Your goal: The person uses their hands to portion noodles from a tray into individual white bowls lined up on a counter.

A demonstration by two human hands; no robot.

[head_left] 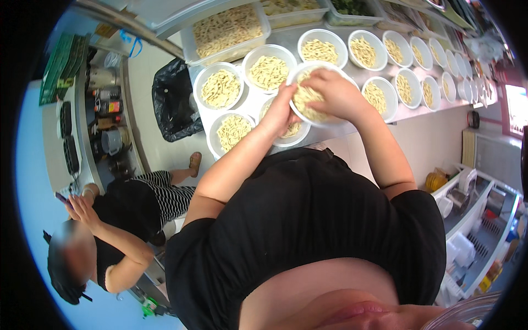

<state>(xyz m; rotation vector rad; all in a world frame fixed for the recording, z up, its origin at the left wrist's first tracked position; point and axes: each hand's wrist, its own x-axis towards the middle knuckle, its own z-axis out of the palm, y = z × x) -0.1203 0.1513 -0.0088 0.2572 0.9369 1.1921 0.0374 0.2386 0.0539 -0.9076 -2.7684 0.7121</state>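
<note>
My left hand (284, 106) grips the left side of a round white plastic bowl (294, 75), thumb at the rim. This bowl looks raised above the others and tilted. Inside it lie pale yellow strips of food (304, 102). My right hand (336, 93) reaches over the bowl with its fingers among the strips; it is blurred, and its fingertips are partly hidden. Two bowls with similar strips are partly covered by my left hand and the held bowl, one showing its lower rim (288, 143). To the left are more filled bowls, including a near one (212, 131).
Two rows of bowls run right along the metal table (330, 134). Behind them stand clear plastic tubs, one with brownish strips (227, 31). A bin lined with a black bag (167, 103) is off the table's left end. At left, another person (123, 206) holds a phone (64, 199).
</note>
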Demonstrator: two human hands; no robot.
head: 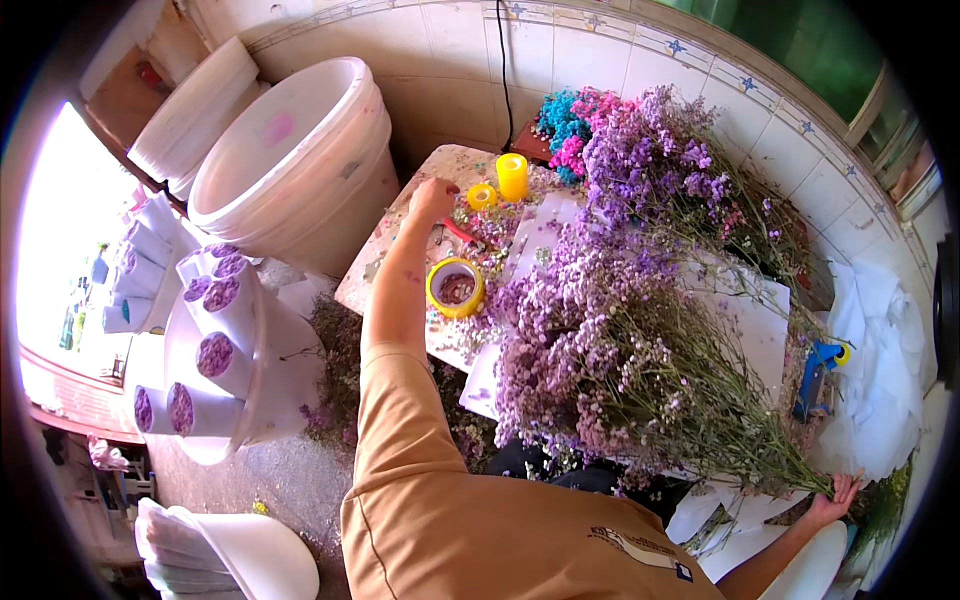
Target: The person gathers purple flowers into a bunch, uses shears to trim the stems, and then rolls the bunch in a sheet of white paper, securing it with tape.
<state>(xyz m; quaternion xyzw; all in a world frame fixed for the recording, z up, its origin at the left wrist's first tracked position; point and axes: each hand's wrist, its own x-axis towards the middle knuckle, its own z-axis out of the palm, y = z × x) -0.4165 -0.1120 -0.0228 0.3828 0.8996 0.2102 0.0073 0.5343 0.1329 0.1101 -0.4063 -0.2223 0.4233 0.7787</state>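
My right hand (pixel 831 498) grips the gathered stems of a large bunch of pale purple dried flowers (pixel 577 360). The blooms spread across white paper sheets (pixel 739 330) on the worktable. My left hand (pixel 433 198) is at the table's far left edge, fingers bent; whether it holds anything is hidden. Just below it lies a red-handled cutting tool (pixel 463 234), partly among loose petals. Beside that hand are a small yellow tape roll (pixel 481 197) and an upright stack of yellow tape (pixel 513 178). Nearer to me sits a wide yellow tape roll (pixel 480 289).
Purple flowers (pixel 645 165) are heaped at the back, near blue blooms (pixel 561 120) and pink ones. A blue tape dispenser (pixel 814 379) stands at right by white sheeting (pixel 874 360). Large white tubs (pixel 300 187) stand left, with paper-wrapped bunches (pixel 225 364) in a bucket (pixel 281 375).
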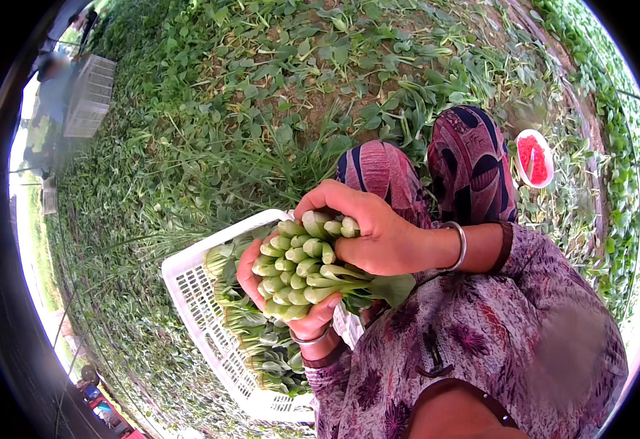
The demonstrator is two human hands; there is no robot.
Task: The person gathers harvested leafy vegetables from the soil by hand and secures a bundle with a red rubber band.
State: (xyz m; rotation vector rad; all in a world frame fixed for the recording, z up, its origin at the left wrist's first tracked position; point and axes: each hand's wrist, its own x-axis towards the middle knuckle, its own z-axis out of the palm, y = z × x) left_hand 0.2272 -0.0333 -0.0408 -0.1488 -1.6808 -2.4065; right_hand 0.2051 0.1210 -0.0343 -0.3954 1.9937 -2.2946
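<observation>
A thick bunch of leafy greens with pale cut stem ends (298, 269), resembling choy sum, is held between both hands. My left hand (311, 318) cups the bunch from below, its fingers wrapped round the far side. From the right, my right hand (377, 236) grips stems at the bunch's upper edge. Just beneath the hands, a white slatted plastic crate (196, 293) holds rows of similar greens (276, 340), their stem ends turned to the crate's wall. Leaves of the held bunch hang toward my lap, mostly hidden by my right hand.
Beside my knees, a white bowl (520, 159) holds red strands, perhaps rubber bands, and a slim pale object. Cut leaves and weeds cover the ground (320, 104). At far left, a blurred person (51, 99) stands by white crates (90, 96). Red equipment (112, 417) sits lower left.
</observation>
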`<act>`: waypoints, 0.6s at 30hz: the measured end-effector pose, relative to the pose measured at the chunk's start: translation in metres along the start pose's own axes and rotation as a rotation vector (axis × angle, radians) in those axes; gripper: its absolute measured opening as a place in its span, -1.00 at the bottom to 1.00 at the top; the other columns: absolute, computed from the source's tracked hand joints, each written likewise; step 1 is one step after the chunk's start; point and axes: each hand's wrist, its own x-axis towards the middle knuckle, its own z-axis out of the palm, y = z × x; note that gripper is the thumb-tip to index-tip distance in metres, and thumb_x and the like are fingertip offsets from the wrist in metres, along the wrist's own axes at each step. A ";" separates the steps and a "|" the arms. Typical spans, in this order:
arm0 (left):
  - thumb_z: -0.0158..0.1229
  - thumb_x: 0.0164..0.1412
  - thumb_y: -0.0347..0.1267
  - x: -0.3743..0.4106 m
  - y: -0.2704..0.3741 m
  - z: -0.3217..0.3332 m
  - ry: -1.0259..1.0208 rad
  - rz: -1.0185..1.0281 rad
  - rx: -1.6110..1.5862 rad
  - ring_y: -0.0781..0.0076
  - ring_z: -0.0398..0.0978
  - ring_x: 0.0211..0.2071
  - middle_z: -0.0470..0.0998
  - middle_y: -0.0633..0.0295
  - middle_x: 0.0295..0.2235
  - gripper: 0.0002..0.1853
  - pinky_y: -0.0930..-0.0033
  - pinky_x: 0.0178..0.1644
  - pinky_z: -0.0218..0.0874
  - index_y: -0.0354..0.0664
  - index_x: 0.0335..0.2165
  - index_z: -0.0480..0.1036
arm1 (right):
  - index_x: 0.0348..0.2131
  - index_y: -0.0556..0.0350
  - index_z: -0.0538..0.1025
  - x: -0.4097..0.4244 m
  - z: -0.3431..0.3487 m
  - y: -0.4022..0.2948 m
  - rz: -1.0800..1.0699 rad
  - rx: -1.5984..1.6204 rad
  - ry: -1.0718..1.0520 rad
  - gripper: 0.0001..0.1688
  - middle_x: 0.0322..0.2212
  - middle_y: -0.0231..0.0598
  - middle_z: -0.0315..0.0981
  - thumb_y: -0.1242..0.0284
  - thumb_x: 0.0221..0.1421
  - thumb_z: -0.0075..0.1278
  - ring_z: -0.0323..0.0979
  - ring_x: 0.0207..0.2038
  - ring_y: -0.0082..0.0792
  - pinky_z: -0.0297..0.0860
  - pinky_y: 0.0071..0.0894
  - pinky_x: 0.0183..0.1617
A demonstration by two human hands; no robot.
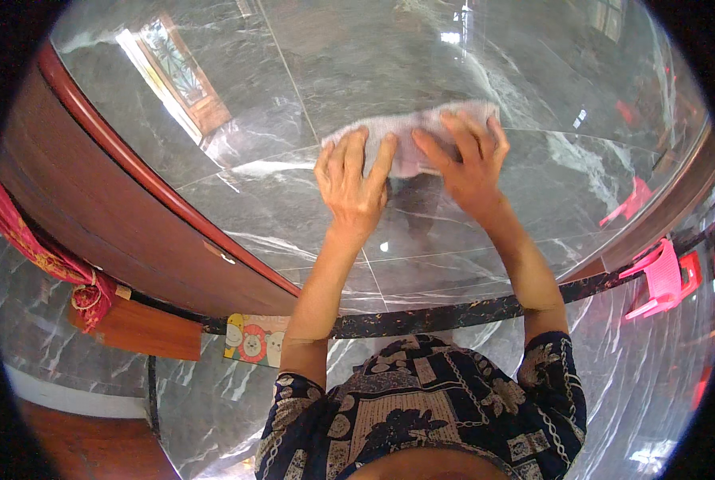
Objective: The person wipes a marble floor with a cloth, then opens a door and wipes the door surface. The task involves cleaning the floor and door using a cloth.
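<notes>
A folded pale pinkish cloth (393, 129) lies flat on the glossy grey marble-patterned tiles (369, 66) in front of me. My left hand (354, 180) presses on its left part, palm down with the fingers spread forward. Over the right part, my right hand (471, 156) rests with its fingers apart and slightly bent. A middle stretch of the cloth shows between my hands. Both forearms reach forward over a black speckled threshold strip (429, 318). What lies beneath the cloth is hidden.
A brown wooden panel (123, 210) with a rounded red-brown edge runs along the left. Another brown panel (651, 204) borders the right. Near me are a red patterned curtain (87, 294), a wooden board (153, 330), a cartoon-animal mat (252, 339) and a pink plastic chair (663, 276).
</notes>
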 end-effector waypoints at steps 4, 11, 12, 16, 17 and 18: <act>0.14 -0.11 -0.52 0.045 -0.001 0.007 0.036 0.051 -0.018 0.07 0.42 -0.05 0.46 0.07 -0.04 -0.45 0.03 0.11 0.14 -0.01 -0.04 0.50 | -0.03 -0.43 0.52 0.035 0.001 0.025 0.032 0.006 0.120 -0.51 0.01 -0.36 0.33 0.37 -0.01 -0.02 0.27 0.07 -0.25 0.06 0.12 0.18; 0.10 -0.02 -0.52 0.083 0.009 0.037 0.168 0.086 0.033 0.12 0.40 0.00 0.45 0.09 -0.01 -0.50 -0.04 0.17 0.07 -0.03 -0.02 0.49 | -0.12 -0.33 0.61 0.066 -0.002 0.050 0.088 0.044 0.238 -0.46 0.00 -0.34 0.39 0.59 -0.08 -0.05 0.32 0.06 -0.23 0.12 -0.09 0.16; 0.10 0.02 -0.51 0.075 0.012 0.044 0.194 0.070 0.030 0.14 0.38 -0.01 0.46 0.10 -0.03 -0.56 -0.02 0.16 0.08 0.06 -0.08 0.53 | -0.11 -0.38 0.60 0.058 0.001 0.050 0.110 0.043 0.237 -0.50 0.01 -0.34 0.37 0.52 -0.05 -0.05 0.30 0.08 -0.23 0.10 -0.05 0.17; 0.08 0.04 -0.50 0.037 0.033 0.052 0.133 0.029 -0.005 0.15 0.37 0.01 0.44 0.06 0.00 -0.55 0.01 0.20 0.00 0.14 -0.08 0.55 | -0.11 -0.45 0.58 0.010 0.007 0.043 0.185 0.032 0.213 -0.58 0.04 -0.34 0.34 0.37 0.00 -0.02 0.23 0.14 -0.21 0.07 0.03 0.20; 0.08 0.05 -0.49 0.027 0.036 0.052 0.105 0.021 0.000 0.15 0.36 0.01 0.44 0.06 0.01 -0.57 0.01 0.20 0.00 0.14 -0.08 0.55 | -0.12 -0.45 0.58 -0.001 0.007 0.040 0.201 0.039 0.203 -0.59 0.04 -0.33 0.34 0.36 -0.01 -0.01 0.23 0.15 -0.21 0.06 0.03 0.20; 0.09 0.06 -0.48 0.016 0.041 0.053 0.078 0.015 0.003 0.15 0.36 0.02 0.44 0.07 0.01 -0.58 0.02 0.20 0.00 0.15 -0.09 0.55 | -0.13 -0.44 0.59 -0.012 0.007 0.037 0.220 0.049 0.201 -0.61 0.04 -0.33 0.34 0.36 -0.01 0.01 0.22 0.15 -0.20 0.05 0.03 0.21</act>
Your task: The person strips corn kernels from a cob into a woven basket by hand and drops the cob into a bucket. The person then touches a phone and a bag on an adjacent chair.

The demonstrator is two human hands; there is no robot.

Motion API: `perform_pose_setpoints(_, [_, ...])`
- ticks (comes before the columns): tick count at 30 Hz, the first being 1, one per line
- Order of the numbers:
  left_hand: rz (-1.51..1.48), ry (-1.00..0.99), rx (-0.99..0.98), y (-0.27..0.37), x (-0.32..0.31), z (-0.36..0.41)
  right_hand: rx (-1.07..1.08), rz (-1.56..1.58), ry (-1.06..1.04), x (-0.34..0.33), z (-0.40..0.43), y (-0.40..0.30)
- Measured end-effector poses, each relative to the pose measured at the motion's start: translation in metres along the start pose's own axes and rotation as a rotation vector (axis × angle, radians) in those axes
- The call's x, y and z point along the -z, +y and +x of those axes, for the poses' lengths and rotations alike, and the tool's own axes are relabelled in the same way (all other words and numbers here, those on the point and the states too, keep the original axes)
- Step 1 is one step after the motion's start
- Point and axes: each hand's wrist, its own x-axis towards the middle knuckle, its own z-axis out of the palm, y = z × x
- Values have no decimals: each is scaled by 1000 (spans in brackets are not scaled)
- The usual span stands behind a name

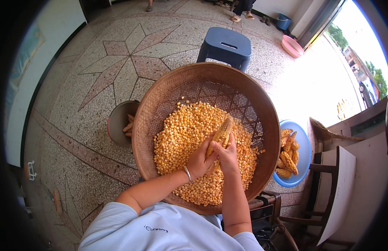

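Observation:
Both my hands grip one dried corn cob (223,130), partly stripped of kernels, above a wide woven bamboo basket (143,103). My left hand (200,160), with a silver bangle at the wrist, holds the cob's lower left side. Against its right side is my right hand (227,156), its thumb lying across the cob. Loose yellow kernels (184,131) form a broad heap in the basket beneath my hands. The cob's lower end is partly hidden by my fingers.
A blue basin (303,157) of corn cobs (288,160) stands right of the basket, a bucket (115,125) with cobs left. Beyond the basket is a blue plastic stool (228,40). A broom (322,130) and wooden chair (330,188) stand at right. Other people's feet show at the top.

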Motion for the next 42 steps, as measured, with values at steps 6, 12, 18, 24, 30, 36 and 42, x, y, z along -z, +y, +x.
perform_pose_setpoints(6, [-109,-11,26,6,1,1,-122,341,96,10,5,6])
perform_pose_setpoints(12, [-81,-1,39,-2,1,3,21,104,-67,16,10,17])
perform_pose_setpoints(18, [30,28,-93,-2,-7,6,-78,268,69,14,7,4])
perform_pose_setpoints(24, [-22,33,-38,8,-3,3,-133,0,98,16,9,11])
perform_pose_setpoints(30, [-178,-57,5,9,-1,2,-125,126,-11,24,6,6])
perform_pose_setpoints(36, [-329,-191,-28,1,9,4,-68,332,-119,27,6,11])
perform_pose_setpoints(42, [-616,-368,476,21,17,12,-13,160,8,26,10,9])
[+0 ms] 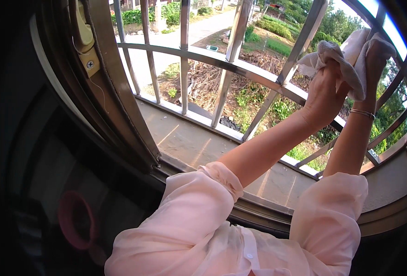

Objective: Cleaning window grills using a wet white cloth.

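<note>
Both my arms reach out over the windowsill to the upper right, towards a metal window grille [258, 77]. A pale, crumpled cloth [357, 81] is bunched between my hands, up against the grille bars. My left hand [324, 95] grips its near side with bent fingers. Beyond it, my right hand [376, 65] is raised with the cloth around its fingers, which are mostly covered. A thin bracelet [362, 113] circles my right wrist. How firmly the cloth touches the bar behind it cannot be made out.
The window frame [120, 86] with a latch [83, 31] and a loose thread stands on the left. A dusty sill [189, 141] lies between the sliding track [258, 210] and the grille. At the dark lower left is a pink ring-shaped object [77, 220]. Outside are plants and a path.
</note>
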Motion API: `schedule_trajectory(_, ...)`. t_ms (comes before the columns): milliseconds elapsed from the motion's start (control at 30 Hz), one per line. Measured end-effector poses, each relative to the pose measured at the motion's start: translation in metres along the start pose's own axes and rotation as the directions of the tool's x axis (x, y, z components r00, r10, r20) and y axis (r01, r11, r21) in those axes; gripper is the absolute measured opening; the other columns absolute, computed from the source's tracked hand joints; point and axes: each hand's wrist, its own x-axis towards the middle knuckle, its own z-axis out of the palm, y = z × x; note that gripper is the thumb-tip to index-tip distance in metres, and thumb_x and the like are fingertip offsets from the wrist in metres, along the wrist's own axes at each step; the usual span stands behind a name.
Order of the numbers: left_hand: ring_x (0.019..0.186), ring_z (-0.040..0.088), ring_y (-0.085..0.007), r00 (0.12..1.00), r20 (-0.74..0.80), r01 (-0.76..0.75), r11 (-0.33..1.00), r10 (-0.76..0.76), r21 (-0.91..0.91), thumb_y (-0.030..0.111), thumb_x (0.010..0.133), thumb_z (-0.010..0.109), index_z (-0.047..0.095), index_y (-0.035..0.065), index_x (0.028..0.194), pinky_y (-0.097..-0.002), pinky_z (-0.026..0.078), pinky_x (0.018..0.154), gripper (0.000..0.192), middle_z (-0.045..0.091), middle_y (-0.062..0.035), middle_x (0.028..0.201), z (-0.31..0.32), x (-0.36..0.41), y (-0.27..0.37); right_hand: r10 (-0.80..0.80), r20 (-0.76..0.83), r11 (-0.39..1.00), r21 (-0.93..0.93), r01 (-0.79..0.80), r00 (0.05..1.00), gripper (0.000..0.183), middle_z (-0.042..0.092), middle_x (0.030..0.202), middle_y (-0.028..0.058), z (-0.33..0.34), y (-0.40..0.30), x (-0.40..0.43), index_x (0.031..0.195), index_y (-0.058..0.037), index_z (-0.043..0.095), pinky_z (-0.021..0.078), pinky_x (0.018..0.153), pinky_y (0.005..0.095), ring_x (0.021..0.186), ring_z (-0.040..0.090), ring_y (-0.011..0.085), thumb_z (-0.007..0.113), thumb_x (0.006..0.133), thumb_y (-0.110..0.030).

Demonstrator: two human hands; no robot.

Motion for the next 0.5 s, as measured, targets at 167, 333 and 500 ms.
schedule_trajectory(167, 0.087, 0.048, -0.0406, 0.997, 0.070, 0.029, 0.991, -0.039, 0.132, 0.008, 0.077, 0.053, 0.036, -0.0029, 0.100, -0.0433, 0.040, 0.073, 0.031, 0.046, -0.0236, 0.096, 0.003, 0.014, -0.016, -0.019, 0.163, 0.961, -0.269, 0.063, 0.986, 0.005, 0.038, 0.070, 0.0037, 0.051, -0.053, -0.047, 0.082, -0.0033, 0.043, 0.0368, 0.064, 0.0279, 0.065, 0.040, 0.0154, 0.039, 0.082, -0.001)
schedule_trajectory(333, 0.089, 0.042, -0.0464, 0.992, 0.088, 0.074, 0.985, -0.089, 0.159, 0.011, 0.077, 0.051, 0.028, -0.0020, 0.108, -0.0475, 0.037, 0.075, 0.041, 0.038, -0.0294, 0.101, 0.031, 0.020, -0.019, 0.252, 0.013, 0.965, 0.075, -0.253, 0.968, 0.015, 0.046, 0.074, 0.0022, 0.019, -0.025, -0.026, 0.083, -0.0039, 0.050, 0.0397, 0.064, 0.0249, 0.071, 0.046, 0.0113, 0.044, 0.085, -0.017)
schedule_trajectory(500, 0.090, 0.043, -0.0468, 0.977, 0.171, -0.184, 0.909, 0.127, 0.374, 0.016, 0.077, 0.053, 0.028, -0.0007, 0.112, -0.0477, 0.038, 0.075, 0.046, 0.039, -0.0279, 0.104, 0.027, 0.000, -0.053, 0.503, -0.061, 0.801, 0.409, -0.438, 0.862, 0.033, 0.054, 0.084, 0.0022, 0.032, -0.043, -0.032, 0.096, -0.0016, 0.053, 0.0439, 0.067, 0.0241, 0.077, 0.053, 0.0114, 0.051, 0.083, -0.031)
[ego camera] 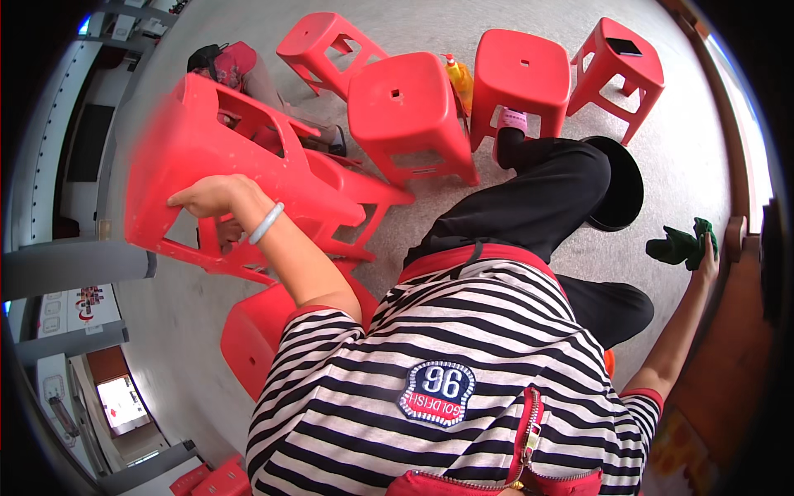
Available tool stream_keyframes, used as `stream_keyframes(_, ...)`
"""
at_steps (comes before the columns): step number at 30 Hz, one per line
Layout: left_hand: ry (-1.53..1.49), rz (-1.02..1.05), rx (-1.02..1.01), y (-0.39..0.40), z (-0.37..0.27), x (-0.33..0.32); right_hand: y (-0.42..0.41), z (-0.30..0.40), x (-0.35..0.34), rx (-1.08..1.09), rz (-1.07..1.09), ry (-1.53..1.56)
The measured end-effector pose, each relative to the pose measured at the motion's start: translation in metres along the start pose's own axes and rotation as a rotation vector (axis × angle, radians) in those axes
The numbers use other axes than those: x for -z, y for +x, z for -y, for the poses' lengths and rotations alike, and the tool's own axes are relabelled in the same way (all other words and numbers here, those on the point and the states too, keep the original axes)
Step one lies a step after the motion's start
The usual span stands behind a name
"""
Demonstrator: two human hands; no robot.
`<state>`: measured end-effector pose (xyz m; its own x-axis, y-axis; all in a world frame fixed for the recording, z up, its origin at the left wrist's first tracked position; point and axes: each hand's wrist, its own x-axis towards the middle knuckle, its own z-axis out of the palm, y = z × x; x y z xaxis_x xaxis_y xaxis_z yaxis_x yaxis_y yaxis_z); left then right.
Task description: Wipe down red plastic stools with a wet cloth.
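At the left, my left hand [217,193], with a pale bangle on its wrist, grips the edge of a tilted red plastic stool [186,149]. Through the stool's opening part of a hand [229,232] shows; whose it is I cannot tell. Far out at the right, my right hand [709,257] is closed on a crumpled dark green cloth [679,245], away from the stools. Beyond the held stool are two upright red stools, a near one [400,90] and a farther one [322,43]. Another red stool [521,68] stands before my pink-cuffed foot.
A black bucket [629,186] stands beside my leg. A yellow bottle with a red pump [459,80] is between stools. A flat black object [624,47] lies on the far right stool [651,62]. Behind the held stool a person [232,65] is partly hidden. Another stool [254,335] is by my left arm.
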<state>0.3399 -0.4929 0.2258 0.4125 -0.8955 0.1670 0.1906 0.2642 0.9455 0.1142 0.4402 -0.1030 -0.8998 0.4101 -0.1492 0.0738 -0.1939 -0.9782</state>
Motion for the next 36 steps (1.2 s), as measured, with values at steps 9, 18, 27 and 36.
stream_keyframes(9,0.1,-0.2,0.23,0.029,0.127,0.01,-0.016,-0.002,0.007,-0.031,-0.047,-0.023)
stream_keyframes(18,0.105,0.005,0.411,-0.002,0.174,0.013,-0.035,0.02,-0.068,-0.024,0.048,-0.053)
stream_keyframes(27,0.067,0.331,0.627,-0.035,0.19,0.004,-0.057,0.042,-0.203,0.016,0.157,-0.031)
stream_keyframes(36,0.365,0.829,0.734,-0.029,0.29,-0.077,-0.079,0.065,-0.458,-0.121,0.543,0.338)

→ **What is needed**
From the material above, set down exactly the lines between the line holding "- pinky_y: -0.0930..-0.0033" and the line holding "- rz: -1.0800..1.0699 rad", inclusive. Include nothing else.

→ **Solution to this problem**
  - pinky_y: -0.0930..-0.0033
  - pinky_x: 0.0178..0.1644
  - pinky_z: -0.0218..0.0874
  - index_y: -0.0354..0.0664
  - index_x: 0.0335..0.2165
  - index_z: -0.0480..0.1036
arm1 (right):
  - index_x: 0.0348..0.2131
  - index_y: -0.0556..0.0350
  - index_z: -0.0538..0.1025
  - x: -0.4097..0.4244 m
  - z: -0.3431..0.3487 m
  - y: -0.4022..0.2948 m
  - rz: -1.0800..1.0699 rad

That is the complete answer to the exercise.